(Problem): Copy only what lies from the line containing "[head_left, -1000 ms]" through the line containing "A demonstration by" in the entries below, keeping both end lines exact and dropping every picture.

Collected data
══════════════════════════════
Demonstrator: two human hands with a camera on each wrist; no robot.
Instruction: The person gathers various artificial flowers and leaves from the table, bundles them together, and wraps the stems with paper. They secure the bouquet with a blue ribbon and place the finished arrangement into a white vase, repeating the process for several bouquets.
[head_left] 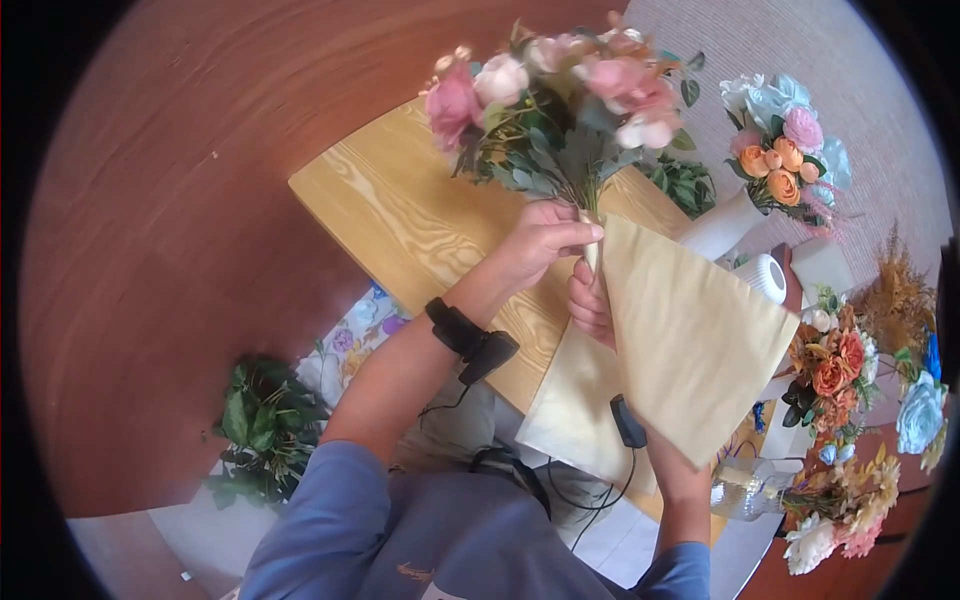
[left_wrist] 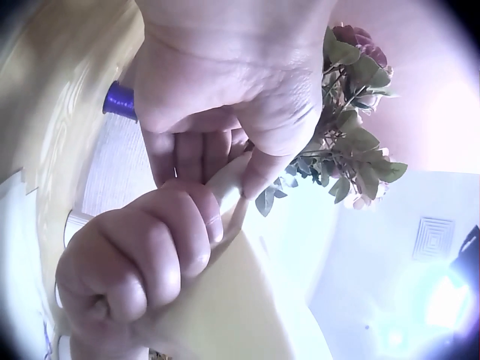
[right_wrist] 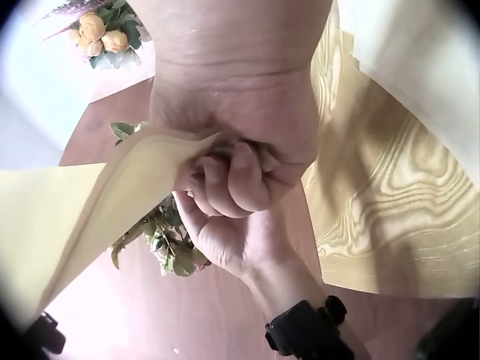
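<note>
A bouquet of pink and cream artificial flowers [head_left: 575, 95] stands upright over the table, its stems gathered into a narrow neck. My left hand [head_left: 545, 240] pinches that neck, the thumb lying across it just under the leaves. Directly below, my right hand [head_left: 590, 305] grips the wrapped stems with curled fingers. From the neck a sheet of tan wrapping paper [head_left: 700, 335] flares out to the right, in front of my right forearm. In the left wrist view the right hand [left_wrist: 142, 255] presses up against the left fingers. Paper hides the stem ends.
A second pale sheet [head_left: 575, 410] lies on the wooden table [head_left: 400, 190]. To the right are a white vase [head_left: 725, 225] of flowers, a glass jar [head_left: 745, 490] and more bunches. A purple ribbon spool [left_wrist: 120, 101] sits on the table. Leafy greenery [head_left: 260, 425] is at lower left.
</note>
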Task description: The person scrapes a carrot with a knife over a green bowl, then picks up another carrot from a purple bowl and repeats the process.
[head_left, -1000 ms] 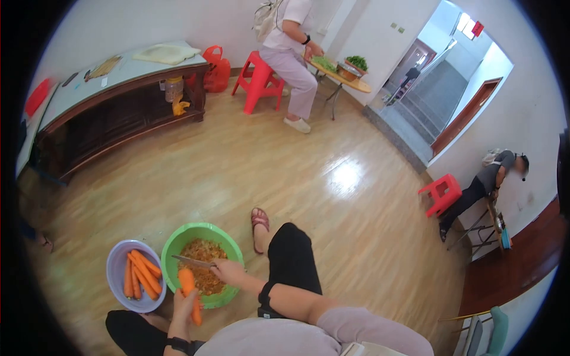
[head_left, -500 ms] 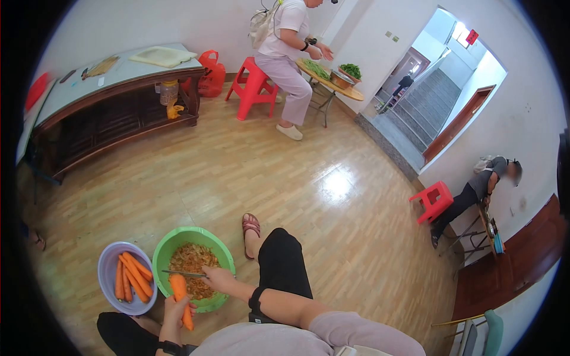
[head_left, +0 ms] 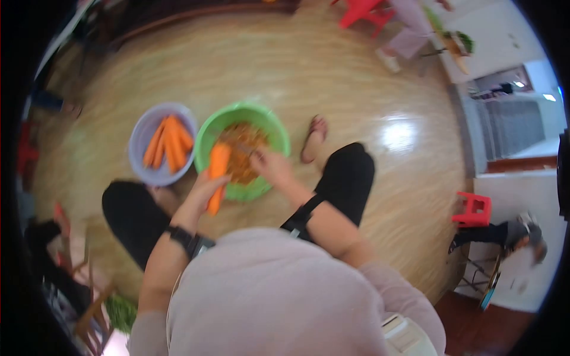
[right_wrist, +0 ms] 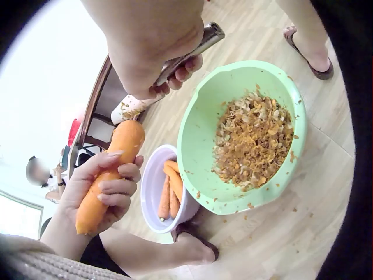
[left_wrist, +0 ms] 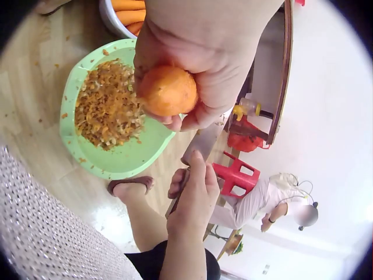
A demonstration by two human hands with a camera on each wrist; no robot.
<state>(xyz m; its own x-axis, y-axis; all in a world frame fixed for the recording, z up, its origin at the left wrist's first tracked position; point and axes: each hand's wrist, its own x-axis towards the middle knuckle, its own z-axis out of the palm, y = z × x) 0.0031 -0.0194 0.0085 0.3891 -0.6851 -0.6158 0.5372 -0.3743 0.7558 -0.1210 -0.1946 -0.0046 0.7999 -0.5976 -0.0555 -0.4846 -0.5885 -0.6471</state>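
Observation:
The left hand [head_left: 208, 187] grips a thick orange carrot [head_left: 218, 160] near its lower part; in the right wrist view its fingers wrap round the carrot [right_wrist: 111, 175]. The right hand [right_wrist: 157, 52] holds a knife by its metal handle [right_wrist: 195, 52], and the wide blade [left_wrist: 203, 143] lies close to the carrot's far end; whether they touch cannot be told. Both hands are over or beside a green basin [head_left: 276, 127] holding brown and orange shavings [right_wrist: 253, 140]. A pale purple basin [head_left: 138, 127] with several carrots [head_left: 172, 142] stands beside it.
The basins stand on a wood-patterned floor [head_left: 237, 59], between the person's knees and a sandalled foot [head_left: 314, 136]. Farther off are red stools [head_left: 473, 209], a small table with greens [head_left: 460, 41] and other people.
The head view has tilted down, so the basins and hands appear higher in it. The left hand still grips the carrot and the right hand still holds the knife.

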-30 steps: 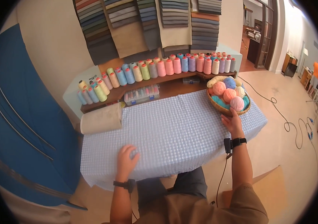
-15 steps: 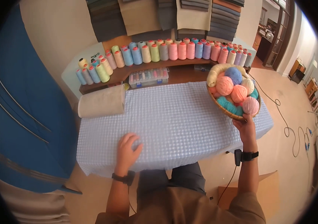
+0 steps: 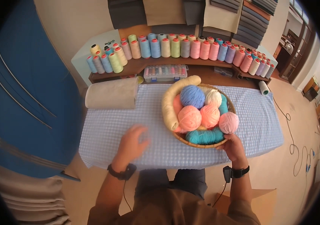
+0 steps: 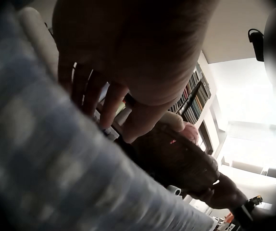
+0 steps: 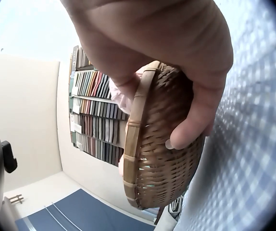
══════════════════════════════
(Task response):
[head_left, -1000 ms] 
[head_left, -500 ms] 
[head_left, +0 ms] 
[right_wrist, +0 ms] 
[left_wrist, +0 ms] 
A demonstration by two human hands with a camera on each wrist; no robot.

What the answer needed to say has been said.